Our man broke down in tears. This was the second time of such a cock up: every evening the hairy figure of Neanderthal man is frequenting James Joyce’s tavern and drinking himself into a stupor. He is a man of few words and has no idea why he should be here - Neanderthal men were never in the habit of publishing their memoirs, or writing novels, or even say something - but somehow the administration got the study by the famous pathologist and physician Virchow in the wrong box. In his forensic study, Dr. Virchow had referred to the skeleton as if it was a real patient with an ID and a legend, and correctly had diagnosed the individual’s rachitic deformities - who says Neanderthals couldn’t be ill - and apparently this confused the immortal administrator. He is still confused, and Neanderthal man is still drinking.

Luckily nobody ever told him about Dr. Virchow who has opened a little jewelry shop, turning tooth fillings into pretty rings and bracelets. The good doctor refuses to write prescriptions, so people ought to get their daily fix under the counter from De Quincy’s pharmacy.

Every newcomer discovers very soon, that there is a sex-life after death, but once you have screwed out your brains, what else is there left to do? The forests surrounding the town are dense and infinitely wide. On February 2nd, 1852, James Fenimore Cooper went for a walk into the woods, he said he would be back for supper, but nobody has seen him ever since.

However the food is real good. Every day Marcel Proust is handing out leaflets with the day's menue. He and Oscar Wilde are the joined proprietors of the only Restaurant in town, and believe me, it is a gold mine.

There is also a jail. Only publishers occupy the filthy four by four cells with barely enough space to lay down on the cement floor. There are no bunks or mattresses. The warden, Thomas Jefferson, I am told, has completely reformed his opinions. So, if a published genius feels like getting even, he can ask Mr. Jefferson for the key and to his heart's delight beat up his own publisher: not because the man had refused publishing him, but on the contrary. There are days when geniuses queue up in double line and nobody yet has ever missed his turn. Publishers with a proven record of rejecting manuscripts on the other hand, are allowed certain privileges. If they wish, they can take an hour’s walk into the forest.
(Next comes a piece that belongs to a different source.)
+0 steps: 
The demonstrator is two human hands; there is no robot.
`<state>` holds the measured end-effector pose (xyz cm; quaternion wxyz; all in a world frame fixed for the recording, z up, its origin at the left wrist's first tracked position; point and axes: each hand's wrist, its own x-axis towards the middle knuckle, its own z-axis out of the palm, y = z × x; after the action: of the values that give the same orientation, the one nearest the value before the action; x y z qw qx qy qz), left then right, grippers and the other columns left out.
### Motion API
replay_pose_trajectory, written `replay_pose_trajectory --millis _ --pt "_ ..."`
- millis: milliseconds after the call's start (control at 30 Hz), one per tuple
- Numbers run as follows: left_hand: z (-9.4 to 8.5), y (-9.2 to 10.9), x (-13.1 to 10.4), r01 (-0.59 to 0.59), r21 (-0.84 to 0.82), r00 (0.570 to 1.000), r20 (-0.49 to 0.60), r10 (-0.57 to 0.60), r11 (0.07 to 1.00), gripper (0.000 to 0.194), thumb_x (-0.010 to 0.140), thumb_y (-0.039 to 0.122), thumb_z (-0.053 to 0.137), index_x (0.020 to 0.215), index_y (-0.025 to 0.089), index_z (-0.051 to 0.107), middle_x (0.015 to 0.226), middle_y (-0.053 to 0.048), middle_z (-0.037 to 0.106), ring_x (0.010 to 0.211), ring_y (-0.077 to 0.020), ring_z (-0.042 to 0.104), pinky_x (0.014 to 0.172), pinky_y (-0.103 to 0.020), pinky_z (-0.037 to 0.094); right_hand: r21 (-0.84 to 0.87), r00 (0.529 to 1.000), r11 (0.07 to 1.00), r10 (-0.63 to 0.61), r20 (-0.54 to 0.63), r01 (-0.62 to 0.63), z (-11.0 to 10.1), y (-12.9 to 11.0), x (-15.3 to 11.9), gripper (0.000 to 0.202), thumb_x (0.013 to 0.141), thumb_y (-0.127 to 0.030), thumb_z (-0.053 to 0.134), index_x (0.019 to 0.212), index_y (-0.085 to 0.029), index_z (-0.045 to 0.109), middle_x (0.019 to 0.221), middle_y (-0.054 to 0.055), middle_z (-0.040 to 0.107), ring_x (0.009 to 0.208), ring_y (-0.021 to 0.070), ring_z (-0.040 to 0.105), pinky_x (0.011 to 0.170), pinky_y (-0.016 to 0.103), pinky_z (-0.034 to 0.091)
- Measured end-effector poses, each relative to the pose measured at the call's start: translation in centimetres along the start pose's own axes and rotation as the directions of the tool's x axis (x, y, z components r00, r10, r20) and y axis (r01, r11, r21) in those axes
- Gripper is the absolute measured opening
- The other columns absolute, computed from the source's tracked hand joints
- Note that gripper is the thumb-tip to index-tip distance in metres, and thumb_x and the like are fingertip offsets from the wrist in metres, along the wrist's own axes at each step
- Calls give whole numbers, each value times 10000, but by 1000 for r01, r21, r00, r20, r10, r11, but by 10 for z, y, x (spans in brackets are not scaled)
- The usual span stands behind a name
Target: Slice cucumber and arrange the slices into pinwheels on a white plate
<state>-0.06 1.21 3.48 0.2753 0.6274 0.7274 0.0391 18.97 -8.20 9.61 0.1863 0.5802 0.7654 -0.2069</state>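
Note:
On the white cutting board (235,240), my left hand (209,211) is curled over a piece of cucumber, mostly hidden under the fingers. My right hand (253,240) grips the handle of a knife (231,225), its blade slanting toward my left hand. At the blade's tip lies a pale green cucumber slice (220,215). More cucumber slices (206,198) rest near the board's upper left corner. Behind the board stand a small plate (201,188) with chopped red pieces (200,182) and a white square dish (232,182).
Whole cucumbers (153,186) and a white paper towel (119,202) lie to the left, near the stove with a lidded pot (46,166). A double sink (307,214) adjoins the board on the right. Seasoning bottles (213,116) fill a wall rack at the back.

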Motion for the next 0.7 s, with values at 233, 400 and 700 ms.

Since February 2nd, 1852, none of these people ever returned from their stroll. When Jefferson’s deputy followed the trail of the homing devices he usually found it in a puddle of blood next to a heap of torn off limbs and a badly mangled body. Probably the work of a bear or something. One day the remains will simply disappear. Nobody really wants to know.

So doubtlessly Dylan Thomas, too, is lining up at the jail to take his turn with the publishers. Especially those who never paid him a dime and draw huge profits from expired copyrights. Poor bastards. For them it is eternal life in a full body plaster cast.